Este nivel de crecimiento es incluso inferior al de la “década perdida” de los años 80, cuando la tasa de crecimiento fue del 2,0%. Este fenómeno representa una “trampa de bajo crecimiento” que complica la respuesta a desafíos ambientales, sociales y laborales.
El crecimiento promedio de la región en 2024 será del 1,8 %, aunque se anticipa un leve aumento para 2025.
La entidad destacó que, de los 16 países evaluados, solo cuatro experimentaron un aumento en la actividad económica durante el primer trimestre de 2024: República Dominicana, impulsada por el turismo; Chile, debido al sector minero; Perú, gracias a la recuperación de la pesca, y Honduras, por el buen desempeño de la construcción y los servicios.
Factores externos e internos
El entorno macroeconómico actual se caracteriza por un crecimiento moderado a nivel mundial, con una economía global que se espera crezca un 3,2% en 2024, una cifra por debajo del promedio histórico del 3,8% entre 2000 y 2019. Estados Unidos, el principal socio comercial de la región, proyecta un crecimiento del 2,6%, mientras que China enfrenta una desaceleración con un crecimiento del 5,0% en 2024, afectado por problemas en el sector inmobiliario.

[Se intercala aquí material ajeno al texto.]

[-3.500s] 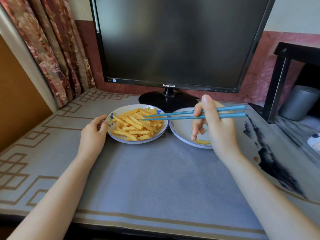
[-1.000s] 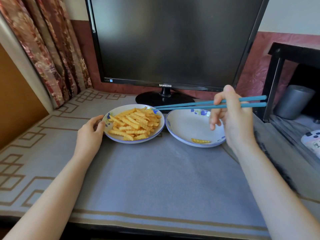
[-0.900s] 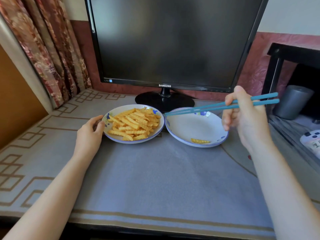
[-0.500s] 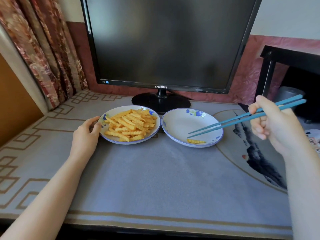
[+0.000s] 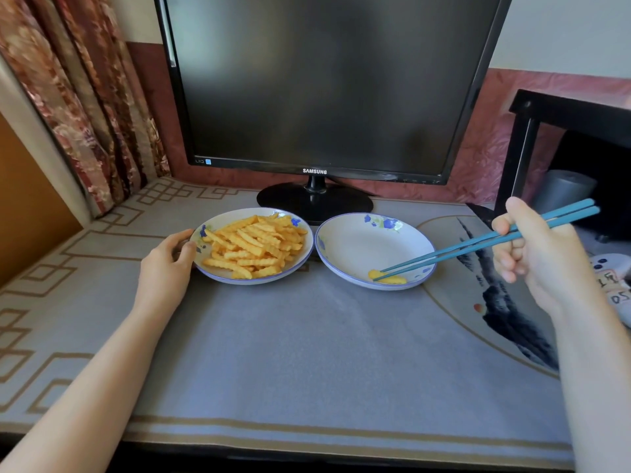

La zona del euro, por su parte, crecería un 0,9% en 2024, impulsada por un mayor consumo privado debido a la disminución de la inflación. En cuanto al comercio mundial, se espera un crecimiento del volumen del comercio de bienes del 2,6%, una recuperación tras la caída del 1,2% en 2023, aunque todavía por debajo de niveles previos a la crisis financiera de 2008.
Restricciones macroeconómicas y financieras
A nivel regional, América Latina se enfrenta a restricciones fiscales y monetarias que limitan su capacidad para estimular el crecimiento. Aunque se anticipan recortes en las tasas de interés por parte de los principales bancos centrales del mundo, las condiciones financieras seguirán siendo restrictivas en 2024. El sector externo mostró cierta resiliencia, con un superávit ampliado en las cuentas de capital y financiera, pero la cuenta corriente exhibió un déficit del 1,3% del PIB, menor al del 2,5% en 2022.

El déficit de la cuenta corriente para 2024 se prevé que aumente ligeramente al -1,7% del PIB, en un contexto de crecimiento y comercio mundial aún frágiles. La deuda pública sigue siendo una preocupación, con un déficit proyectado del 3,2% del PIB en 2024, mayor que el promedio observado entre 2015 y 2019.
Desempeño del empleo
La creación de empleo en la región continúa siendo lenta, con una tasa de crecimiento anualizada del empleo del 0,9% en el primer trimestre de 2024, frente al 2,8% del mismo periodo en 2023. Persisten las brechas de género en el empleo, aunque se han reducido en los últimos años.
El informe destaca que la tasa de desocupación regional disminuyó a un 6,5% en el primer trimestre de 2024, pero el empleo en sectores como la agricultura sigue disminuyendo. La inflación, aunque en declive, sigue siendo un factor que limita el poder adquisitivo y el crecimiento del consumo.
Además, el cambio climático representa una amenaza significativa para la región, que es altamente vulnerable a sus efectos debido a su dependencia de sectores como la agricultura y el turismo. Sin políticas de adaptación y mitigación, se proyecta que el cambio climático podría reducir el PIB en un 12,5% y eliminar 42,7 millones de empleos para 2050.
Para enfrentar estos desafíos, la CEPAL recomienda implementar políticas de desarrollo productivo y empleo que promuevan la inversión en infraestructura sostenible y tecnologías verdes. Estas políticas deben ir acompañadas de reformas fiscales que mejoren la progresividad del sistema tributario y reduzcan la evasión.
La economía de América Latina y el Caribe se encuentra en una encrucijada crítica. Superar la trampa del bajo crecimiento y las restricciones macroeconómicas requiere un enfoque integral que incluya políticas económicas, sociales y ambientales.